The mention of the word dream reminded her that she could do what she wanted. She elbowed the man and god traveled away from him. Who needed a traveling robe in the dream world? She placed herself in her grandparents’ old house in San Antonio, not sure why she ended up there so often. Maybe it was a place of comfort. Maybe it was because she associated the place with family. She shook her head. Why am I analyzing my dream now, while I’m still in the middle of it? This is crazy. She willed her grandparents on the living room couch, with Blue, their Blue Merle Australian Shepherd, on the green carpet at their feet.

She sensed a presence outside the front door. A quarter-inch gap appeared around the door, through which bright, ominous light spilled in. Therese pushed her full weight against the door, to keep whatever wanted in out, but the door dissolved and she fell against the hard chest of Ares, god of war.

This is a dream, this is a dream, she repeated beneath her breath, as she stumbled back. “Figment, I command you to show yourself!”

“I’m no figment, Therese.”

Therese god traveled from her grandparents’ house to the wooden deck in Colorado.

I’m going to make this a happy dream, she said to herself. She willed a chipmunk to appear on the railing beside her.

“Come here, little fella.”

The chipmunk hopped onto her hand and let her pet him. She fed him a handful of seeds. Then she thought of Puffy, and turned the chipmunk into him. “Puffy! I miss you so much!” She pressed his soft, furry face against her cheek.

Ares appeared at her side wearing a wry smile. “I see why Hypnos and Thanatos admire you. But this won’t help you defeat the Minotaur.”

“Why do you care?” Shut up, Therese thought.

Ares laughed.

Than appeared at her side.

“Than? Is that really you?” She wondered if she should repeat her command for figments. She threw her arms around him instead, needing him, even if it was just a stupid figment. She’d take him any way she could get him.

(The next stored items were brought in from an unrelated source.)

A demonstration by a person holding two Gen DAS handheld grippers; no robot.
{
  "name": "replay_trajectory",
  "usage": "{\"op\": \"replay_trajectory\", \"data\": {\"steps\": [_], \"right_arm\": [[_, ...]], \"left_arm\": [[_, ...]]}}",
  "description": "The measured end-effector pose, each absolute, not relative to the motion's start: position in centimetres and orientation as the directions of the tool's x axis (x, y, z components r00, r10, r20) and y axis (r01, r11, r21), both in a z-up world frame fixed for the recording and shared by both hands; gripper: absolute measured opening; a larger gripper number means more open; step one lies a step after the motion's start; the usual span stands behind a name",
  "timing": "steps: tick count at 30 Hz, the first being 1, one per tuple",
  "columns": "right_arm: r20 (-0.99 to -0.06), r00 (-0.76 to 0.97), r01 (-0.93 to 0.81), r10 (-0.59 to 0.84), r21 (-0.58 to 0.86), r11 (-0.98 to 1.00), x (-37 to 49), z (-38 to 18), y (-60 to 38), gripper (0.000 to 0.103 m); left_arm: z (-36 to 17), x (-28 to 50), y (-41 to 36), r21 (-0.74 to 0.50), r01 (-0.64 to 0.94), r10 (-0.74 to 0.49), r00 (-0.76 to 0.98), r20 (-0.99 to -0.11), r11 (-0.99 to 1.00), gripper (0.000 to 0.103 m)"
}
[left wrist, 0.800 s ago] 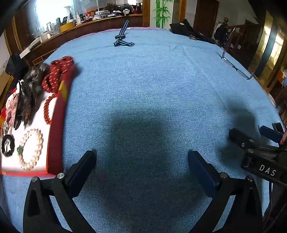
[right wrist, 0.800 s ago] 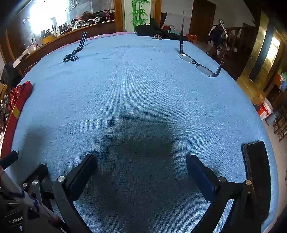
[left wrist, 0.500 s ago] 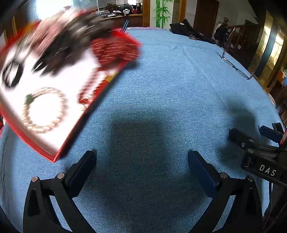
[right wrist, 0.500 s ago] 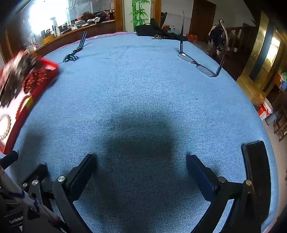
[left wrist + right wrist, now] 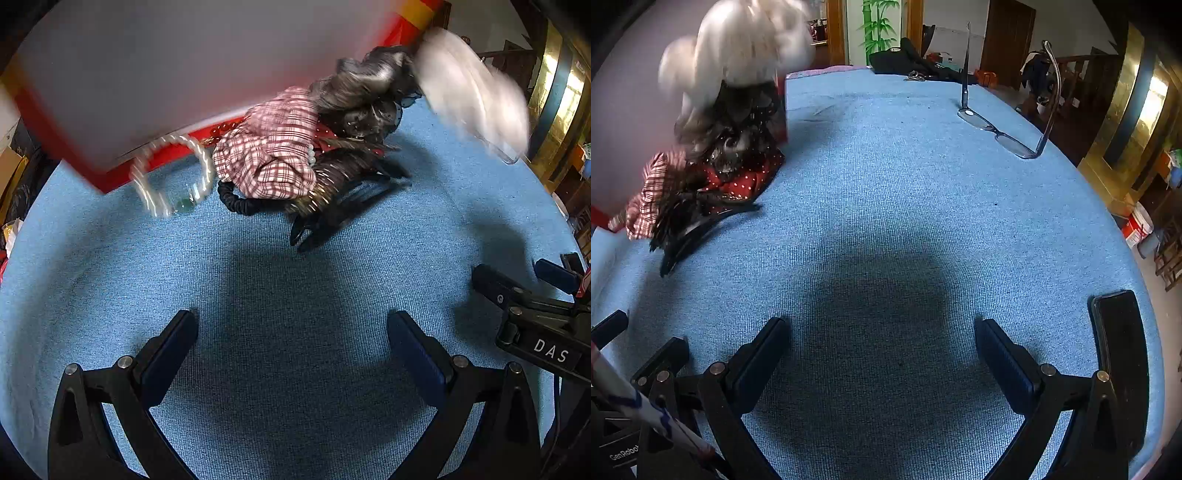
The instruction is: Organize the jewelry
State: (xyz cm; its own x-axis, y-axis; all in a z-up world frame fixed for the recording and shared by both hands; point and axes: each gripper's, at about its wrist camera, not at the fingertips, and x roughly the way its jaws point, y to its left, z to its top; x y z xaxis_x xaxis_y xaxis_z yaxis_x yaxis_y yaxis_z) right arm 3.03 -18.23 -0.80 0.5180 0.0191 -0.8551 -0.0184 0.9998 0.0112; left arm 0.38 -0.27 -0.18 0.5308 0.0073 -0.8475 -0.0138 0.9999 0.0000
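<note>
A red-and-white box lid (image 5: 155, 70) is tilted up over the blue cloth, blurred, and its contents spill out below it. A pearl bracelet (image 5: 171, 173) is falling, blurred. A plaid scrunchie (image 5: 273, 151), a black hair tie (image 5: 240, 203), a black feathered hair clip (image 5: 332, 206) and dark lacy pieces (image 5: 365, 99) lie in a heap; the heap also shows in the right wrist view (image 5: 713, 173). A blurred white-gloved hand (image 5: 472, 107) is at the lid. My left gripper (image 5: 291, 343) and right gripper (image 5: 882, 347) are open and empty, low over the cloth.
Upturned eyeglasses (image 5: 1004, 133) sit at the far right of the table. A black phone (image 5: 1119, 354) lies by my right gripper. The right gripper body (image 5: 535, 325) shows at the left view's right edge. Dark bags (image 5: 908, 62) lie at the far edge.
The lid with the jewelry was swung from the left of the table to the middle and tipped over. The jewelry has tumbled onto the cloth. Both grippers have stayed still.
</note>
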Motion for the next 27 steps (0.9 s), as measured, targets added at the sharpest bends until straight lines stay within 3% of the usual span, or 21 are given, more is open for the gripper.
{"op": "replay_trajectory", "data": {"steps": [27], "right_arm": [[-0.855, 0.518, -0.018, 0.019, 0.011, 1.0, 2.85, -0.76, -18.21, 0.103]], "left_arm": [[-0.16, 0.19, 0.08, -0.002, -0.014, 0.006, 0.531, -0.847, 1.0, 0.103]]}}
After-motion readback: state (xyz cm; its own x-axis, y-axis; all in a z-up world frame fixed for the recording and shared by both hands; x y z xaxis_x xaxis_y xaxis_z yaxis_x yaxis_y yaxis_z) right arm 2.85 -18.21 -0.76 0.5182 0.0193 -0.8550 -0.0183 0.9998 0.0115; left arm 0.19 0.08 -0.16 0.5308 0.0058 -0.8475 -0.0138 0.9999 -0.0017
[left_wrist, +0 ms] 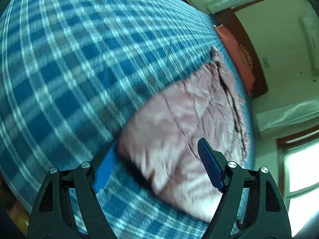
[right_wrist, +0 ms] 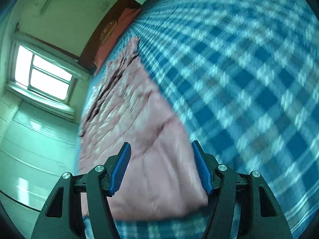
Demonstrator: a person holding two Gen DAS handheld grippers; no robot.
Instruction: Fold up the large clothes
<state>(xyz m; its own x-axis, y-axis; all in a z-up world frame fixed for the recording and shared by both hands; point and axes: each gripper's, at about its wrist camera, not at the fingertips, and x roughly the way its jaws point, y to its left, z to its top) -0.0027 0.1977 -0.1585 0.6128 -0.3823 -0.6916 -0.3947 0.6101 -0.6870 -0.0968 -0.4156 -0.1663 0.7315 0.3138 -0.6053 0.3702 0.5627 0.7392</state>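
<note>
A pink quilted garment lies flat on a bed with a blue plaid sheet; the picture is blurred by motion. My left gripper is open just above the garment's near end. Its left pad is at the garment's edge and its right pad is over the cloth. In the right wrist view the same garment runs away from me on the plaid sheet. My right gripper is open over the near end, with cloth showing between its pads and no pinch visible.
A dark wooden headboard with a reddish pillow stands at the far end of the bed. The right wrist view shows a bright window, and pale cabinets beside the bed. The plaid sheet is bare beside the garment.
</note>
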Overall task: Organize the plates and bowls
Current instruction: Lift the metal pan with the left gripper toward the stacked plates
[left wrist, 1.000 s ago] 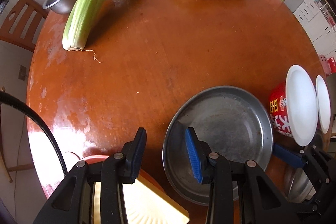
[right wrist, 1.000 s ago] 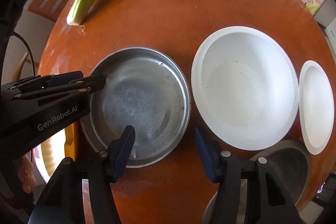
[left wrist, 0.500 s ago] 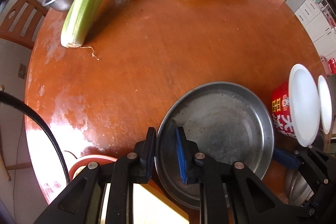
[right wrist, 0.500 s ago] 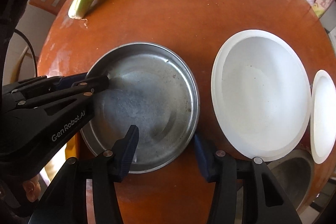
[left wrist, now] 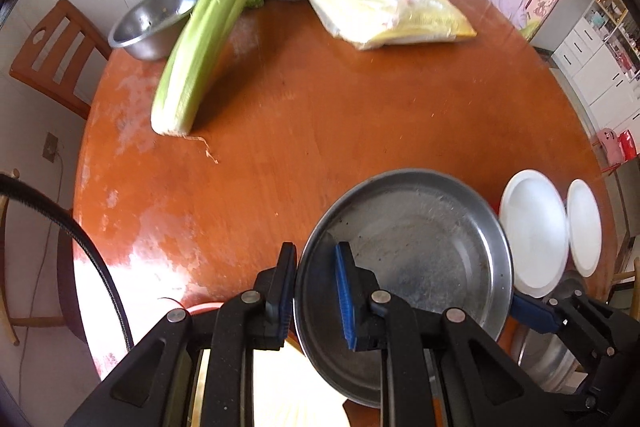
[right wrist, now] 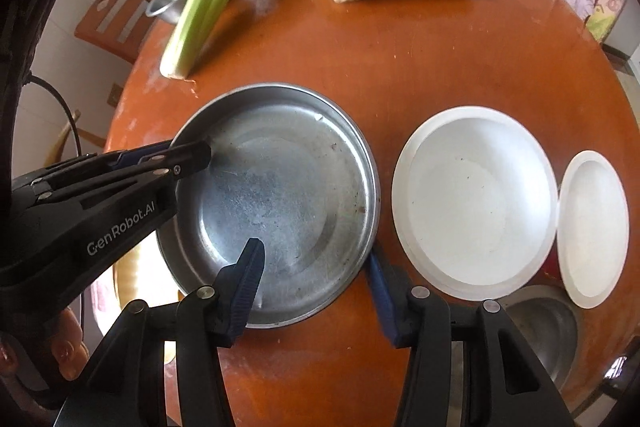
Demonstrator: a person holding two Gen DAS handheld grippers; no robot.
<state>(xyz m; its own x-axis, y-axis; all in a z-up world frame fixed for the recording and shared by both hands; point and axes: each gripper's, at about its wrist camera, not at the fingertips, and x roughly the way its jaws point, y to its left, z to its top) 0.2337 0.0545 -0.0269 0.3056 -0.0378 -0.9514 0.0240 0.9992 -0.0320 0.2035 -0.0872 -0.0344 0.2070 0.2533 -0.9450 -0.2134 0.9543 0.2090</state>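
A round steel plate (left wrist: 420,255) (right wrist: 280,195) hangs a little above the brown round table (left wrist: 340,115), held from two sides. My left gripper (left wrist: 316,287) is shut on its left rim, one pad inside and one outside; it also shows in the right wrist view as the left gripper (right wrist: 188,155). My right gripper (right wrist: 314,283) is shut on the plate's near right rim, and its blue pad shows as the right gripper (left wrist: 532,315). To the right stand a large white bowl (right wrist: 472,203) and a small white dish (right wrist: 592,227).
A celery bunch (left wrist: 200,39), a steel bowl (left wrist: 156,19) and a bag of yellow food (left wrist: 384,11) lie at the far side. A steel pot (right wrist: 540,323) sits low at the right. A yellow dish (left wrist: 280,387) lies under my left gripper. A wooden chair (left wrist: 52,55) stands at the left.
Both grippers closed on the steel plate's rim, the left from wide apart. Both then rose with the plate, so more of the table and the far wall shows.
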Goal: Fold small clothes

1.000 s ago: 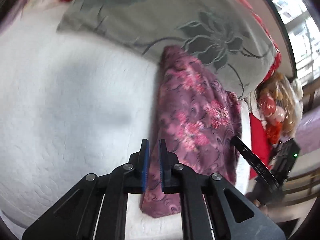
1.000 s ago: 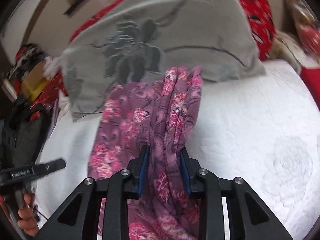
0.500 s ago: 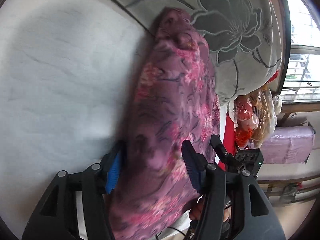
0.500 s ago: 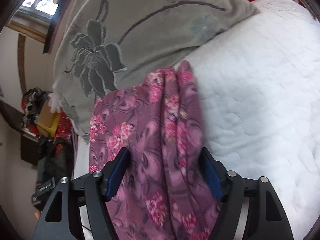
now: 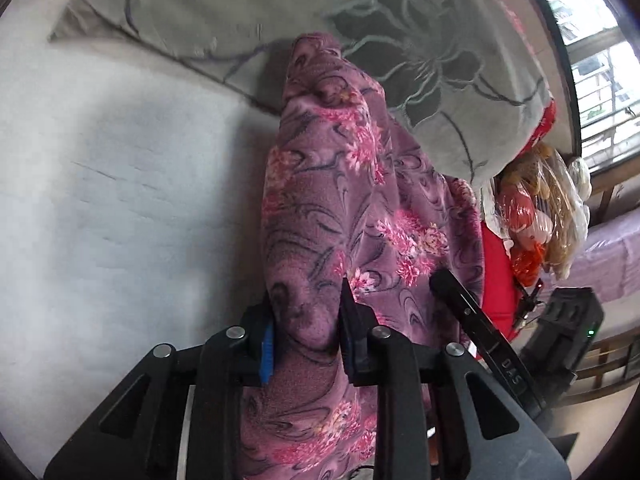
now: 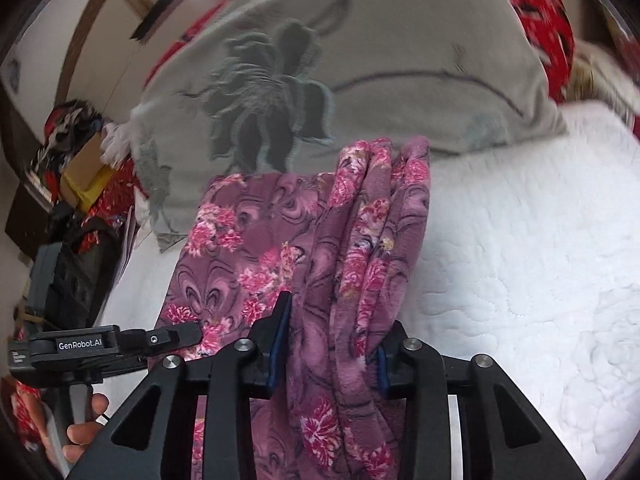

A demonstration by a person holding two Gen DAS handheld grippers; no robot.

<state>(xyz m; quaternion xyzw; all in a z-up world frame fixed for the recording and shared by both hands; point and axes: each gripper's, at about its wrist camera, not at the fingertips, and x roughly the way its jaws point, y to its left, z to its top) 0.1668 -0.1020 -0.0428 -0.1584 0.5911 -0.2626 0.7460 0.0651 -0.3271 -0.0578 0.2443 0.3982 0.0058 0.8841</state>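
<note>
A purple fleece garment with pink flowers point(image 5: 372, 208) lies bunched lengthwise on the white quilted bed point(image 5: 120, 200), its far end against a grey pillow. My left gripper point(image 5: 308, 332) is closing on the garment's left fold, and the cloth fills the gap between the pads. In the right wrist view the same garment point(image 6: 280, 248) runs up from my right gripper point(image 6: 330, 352), whose jaws are closing on its thick right folds. The left gripper point(image 6: 176, 336) shows there at the lower left, held by a hand point(image 6: 86, 420). The right gripper's finger point(image 5: 472, 320) crosses the left wrist view.
A grey pillow with a dark flower print point(image 6: 360, 60) lies across the far side, red patterned bedding point(image 6: 540, 4) behind it. Bagged soft toys point(image 5: 540, 216) and a window point(image 5: 600, 60) are at the bed's right side. Boxes and clutter point(image 6: 76, 168) stand at the left.
The left gripper, shut and empty beside the garment a second ago, opened around its fold and has closed on it. The right gripper opened wide and closed again on the folds.
</note>
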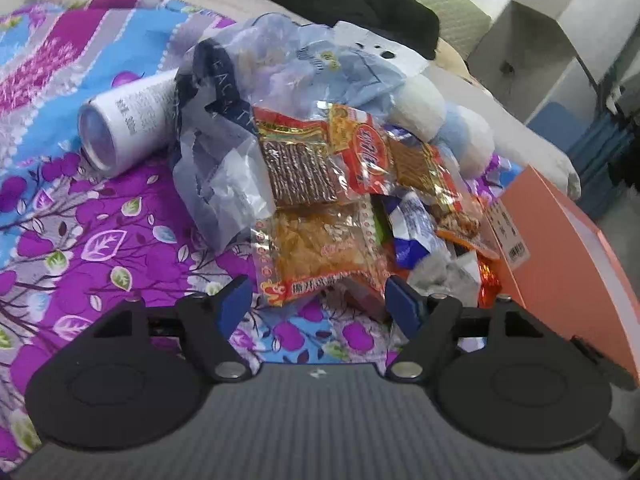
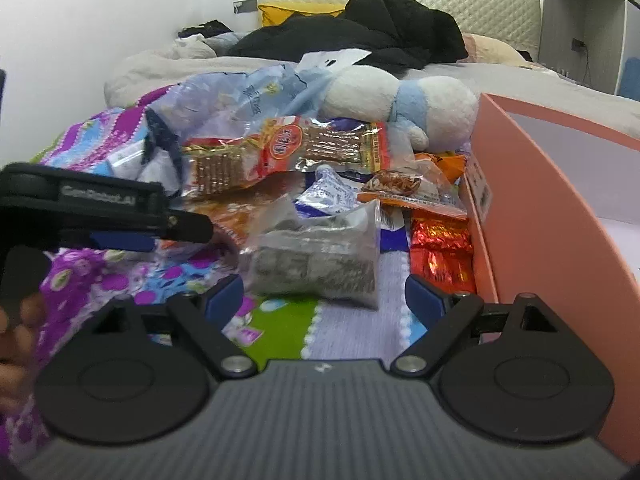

He cupped her face and showered her with kisses, pressing his warm lips to her eyelids, her nose, her cheeks, her forehead, and her mouth. It felt so real. If only she could make Ares disappear. “Make him disappear,” she prayed to
Than with her eyes closed.

“He’s here to help you.”

She opened her eyes. “What? Why?”

“Can we please get started?” Ares said impatiently. “I don’t have all night.”

“He’s agreed to teach you how to fight.”

“He killed my parents! I don’t want his help!”

Her scabbard and shield appeared strapped to her body, startling her.

Than kissed her once more. “Do this for me.”

Therese’s heart thudded in her ears. She couldn’t believe Than was asking her to work with Ares. Her hands shook—out of anger, not fear, and hatred.

“When you face the Minotaur, have your sword drawn,” Ares said, drawing his own. “If you wait, you’ll be at a disadvantage. Carry it out in the ready position as you make your way through the labyrinth.”

Therese drew her sword, narrowing her eyes at him. She wanted to slice off his head.

Ares faced her. “Spread your feet.
Wider. You’ll lose your balance otherwise. Keep them spread as you walk.”

Therese did as he said.

“Bend your knees and lean forward, like this.”

She copied his stance.

“Hold the sword closer to your body. If you hold it too far out like this, you make yourself vulnerable to attack. There.”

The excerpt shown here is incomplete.